As with the previous method, the proposed method employs the KL loss (Gao et al., 2017) for the distribution learning. Our objective function consists of adversarial loss $\mathcal{L}_{adv}$ and prediction loss $\mathcal{L}_{pred}$ . For prediction loss, we consider intermediate supervision instead of directly optimizing the predicted results as follows:

(23)

\small\mathcal{L}_{pred}=\mathrm{mean}(\frac{1}{R}\sum_{r=1}^{R}(\mathrm{KLloss}(\mathbf{y}_{e}^{r},\hat{\mathbf{y}}))+\mathrm{KLloss}(\mathbf{y}_{emotion},\hat{\mathbf{y}}))
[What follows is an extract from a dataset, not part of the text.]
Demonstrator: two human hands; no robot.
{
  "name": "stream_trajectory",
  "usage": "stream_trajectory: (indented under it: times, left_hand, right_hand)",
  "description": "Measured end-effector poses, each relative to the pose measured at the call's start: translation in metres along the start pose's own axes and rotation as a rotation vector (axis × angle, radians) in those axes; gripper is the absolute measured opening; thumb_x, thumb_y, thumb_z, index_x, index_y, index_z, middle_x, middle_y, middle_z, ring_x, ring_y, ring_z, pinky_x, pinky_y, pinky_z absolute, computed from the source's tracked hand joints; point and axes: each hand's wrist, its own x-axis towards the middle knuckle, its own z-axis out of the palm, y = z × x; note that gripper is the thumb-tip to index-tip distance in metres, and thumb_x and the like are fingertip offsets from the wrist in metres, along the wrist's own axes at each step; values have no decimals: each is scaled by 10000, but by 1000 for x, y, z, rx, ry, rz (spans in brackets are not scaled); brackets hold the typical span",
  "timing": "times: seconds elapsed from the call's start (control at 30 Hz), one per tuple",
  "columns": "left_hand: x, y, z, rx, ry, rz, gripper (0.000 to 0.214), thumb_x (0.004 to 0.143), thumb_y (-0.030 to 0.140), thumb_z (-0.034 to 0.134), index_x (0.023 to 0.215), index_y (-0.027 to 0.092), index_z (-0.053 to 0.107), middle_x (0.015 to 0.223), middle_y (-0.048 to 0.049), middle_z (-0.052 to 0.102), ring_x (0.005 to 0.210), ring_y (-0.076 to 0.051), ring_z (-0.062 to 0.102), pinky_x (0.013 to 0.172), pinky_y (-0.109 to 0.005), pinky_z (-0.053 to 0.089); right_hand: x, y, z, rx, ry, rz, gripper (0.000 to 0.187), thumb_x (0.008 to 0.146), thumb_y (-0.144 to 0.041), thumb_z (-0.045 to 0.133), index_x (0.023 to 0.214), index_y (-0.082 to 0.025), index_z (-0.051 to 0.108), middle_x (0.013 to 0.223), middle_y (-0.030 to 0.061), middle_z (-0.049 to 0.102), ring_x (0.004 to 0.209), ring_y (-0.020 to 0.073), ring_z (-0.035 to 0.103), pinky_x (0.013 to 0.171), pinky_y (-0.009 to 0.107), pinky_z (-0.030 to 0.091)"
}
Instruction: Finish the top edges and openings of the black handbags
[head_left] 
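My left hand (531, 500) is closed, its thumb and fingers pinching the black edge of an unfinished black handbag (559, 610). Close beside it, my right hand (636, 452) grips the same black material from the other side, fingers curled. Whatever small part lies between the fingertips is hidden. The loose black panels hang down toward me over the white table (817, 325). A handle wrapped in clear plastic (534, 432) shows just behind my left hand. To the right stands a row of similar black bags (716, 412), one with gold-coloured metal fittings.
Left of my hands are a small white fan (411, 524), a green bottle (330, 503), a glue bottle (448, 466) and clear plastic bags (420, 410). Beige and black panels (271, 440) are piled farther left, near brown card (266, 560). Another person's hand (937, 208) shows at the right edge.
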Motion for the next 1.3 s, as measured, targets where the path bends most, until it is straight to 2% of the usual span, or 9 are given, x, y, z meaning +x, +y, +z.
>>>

Meanwhile, in order to balance the difference in the numerical scale of the two losses, we adopt an adaptive balance method:

(24)

\small\mathcal{L}=\mathcal{L}_{pred}+\mathcal{L}_{adv}/\parallel\mathcal{L}_{adv}/\mathcal{L}_{pred}\parallel

where $\parallel\mathcal{L}_{adv}/\mathcal{L}_{pred}\parallel$ represents the truncated gradient operator, which calculates the adaptive balance coefficient of adversarial loss.

4. EXPERIMENT

4.1. Experimental Setup

4.1.1. Emotion Datasets

Flickr-LDL (Yang et al., 2017b) is a collection of images that has been annotated with emotional label distributions (i.e.anger, amusement, awe, contentment, disgust, excitement, fear and sadness). Per emotional category was created by selecting a subset of the Flickr dataset (Borth et al., 2013) using 1200 adjective-noun pairs, and then having 11 viewers annotate the images with one of eight common emotions. The final dataset contains 10700 images, with roughly equal numbers of images per emotion class. Twitter-LDL (Yang et al., 2017b) was created by using a variety of emotional keywords to search for images on Twitter and then the retrieved images were manually screened and annotated by 8 viewers. The final dataset contains 10045 images, with the annotations indicating the distribution of emotions present in each image. Emotion6 (Peng et al., 2015) contains 1980 images that were obtained from Flickr using seven categories of emotion keywords (i.e.anger, disgust, joy, fear, sadness, surprise and neutral), with 330 images in each category. And each image was annotated by 15 viewers.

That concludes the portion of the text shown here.